I'm having knee surgery in a couple of weeks and expect to spend a couple of nights in the hospital. I'm wondering if anyone has taken his/her mandolin to play while hospitalized. Not sure I'll feel up to it, but just in case . . . .
I'm having knee surgery in a couple of weeks and expect to spend a couple of nights in the hospital. I'm wondering if anyone has taken his/her mandolin to play while hospitalized. Not sure I'll feel up to it, but just in case . . . .
I was in two years ago for a triple bypass.....I asked and they said it was fine since I was in a private room. Holding the instrument for any length of time was darn near impossible because of the position required. Tubes in the arms did not help. When I did play the nurses enjoyed it and would come in to visit.
Phew, I just read the title and thought your new mandolin had to go to the hospital! Glad the Weber is OK!! Seriously, though, I'm sorry you have to go in, Sherry.

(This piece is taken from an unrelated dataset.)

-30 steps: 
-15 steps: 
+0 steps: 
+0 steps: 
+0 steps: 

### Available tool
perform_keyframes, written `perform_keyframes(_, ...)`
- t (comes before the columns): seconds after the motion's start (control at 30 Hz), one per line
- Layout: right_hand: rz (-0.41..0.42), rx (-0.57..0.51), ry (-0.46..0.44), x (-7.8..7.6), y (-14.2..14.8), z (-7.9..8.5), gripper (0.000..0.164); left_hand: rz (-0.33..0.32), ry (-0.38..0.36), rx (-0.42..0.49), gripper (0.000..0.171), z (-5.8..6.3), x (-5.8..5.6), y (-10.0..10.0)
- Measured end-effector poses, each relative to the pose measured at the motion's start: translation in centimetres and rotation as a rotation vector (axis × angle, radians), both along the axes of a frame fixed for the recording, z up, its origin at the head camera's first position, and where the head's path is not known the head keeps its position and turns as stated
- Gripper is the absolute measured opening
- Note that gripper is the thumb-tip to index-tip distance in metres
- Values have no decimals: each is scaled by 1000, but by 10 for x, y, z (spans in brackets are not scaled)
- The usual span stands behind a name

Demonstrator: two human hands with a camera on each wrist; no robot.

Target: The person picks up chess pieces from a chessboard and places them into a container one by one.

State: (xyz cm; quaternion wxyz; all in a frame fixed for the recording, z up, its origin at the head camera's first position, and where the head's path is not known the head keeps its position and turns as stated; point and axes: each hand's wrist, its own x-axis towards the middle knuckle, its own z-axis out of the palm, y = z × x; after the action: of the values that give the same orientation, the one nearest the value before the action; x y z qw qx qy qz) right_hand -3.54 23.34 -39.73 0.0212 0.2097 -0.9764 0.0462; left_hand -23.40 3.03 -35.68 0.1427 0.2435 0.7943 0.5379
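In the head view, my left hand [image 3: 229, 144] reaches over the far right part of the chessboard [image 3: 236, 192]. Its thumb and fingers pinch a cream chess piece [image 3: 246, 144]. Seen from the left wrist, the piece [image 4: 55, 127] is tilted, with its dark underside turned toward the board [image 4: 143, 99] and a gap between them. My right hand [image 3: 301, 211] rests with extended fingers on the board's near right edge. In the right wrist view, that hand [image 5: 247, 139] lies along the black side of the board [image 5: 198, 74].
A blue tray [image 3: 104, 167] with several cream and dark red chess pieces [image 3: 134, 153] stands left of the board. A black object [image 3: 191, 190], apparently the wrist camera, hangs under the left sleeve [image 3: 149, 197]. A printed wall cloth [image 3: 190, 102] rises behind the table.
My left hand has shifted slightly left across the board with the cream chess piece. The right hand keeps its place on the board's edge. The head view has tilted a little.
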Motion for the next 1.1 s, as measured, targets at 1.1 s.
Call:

These days, and even more since Covid, they hate to keep anyone in the hospital for any reason. If you are expecting to have to stay a couple of days, you probably won't be feeling very well at all. You will likely have an IV stuck in one hand or the other, and may be kind of goofy from painkillers. Not the best situation for practicing. Will you have a single room? That could make a difference—or they could put you in with someone who brought their accordion. It's difficult to keep track of your personal possessions in a hospital. You are one place pre-op, away for surgery, then recovery, then finally in a regular room. You certainly wouldn't want to take your mandolin when you check in. Lord knows where it would end up. Could your husband bring it to you later if you felt up to it?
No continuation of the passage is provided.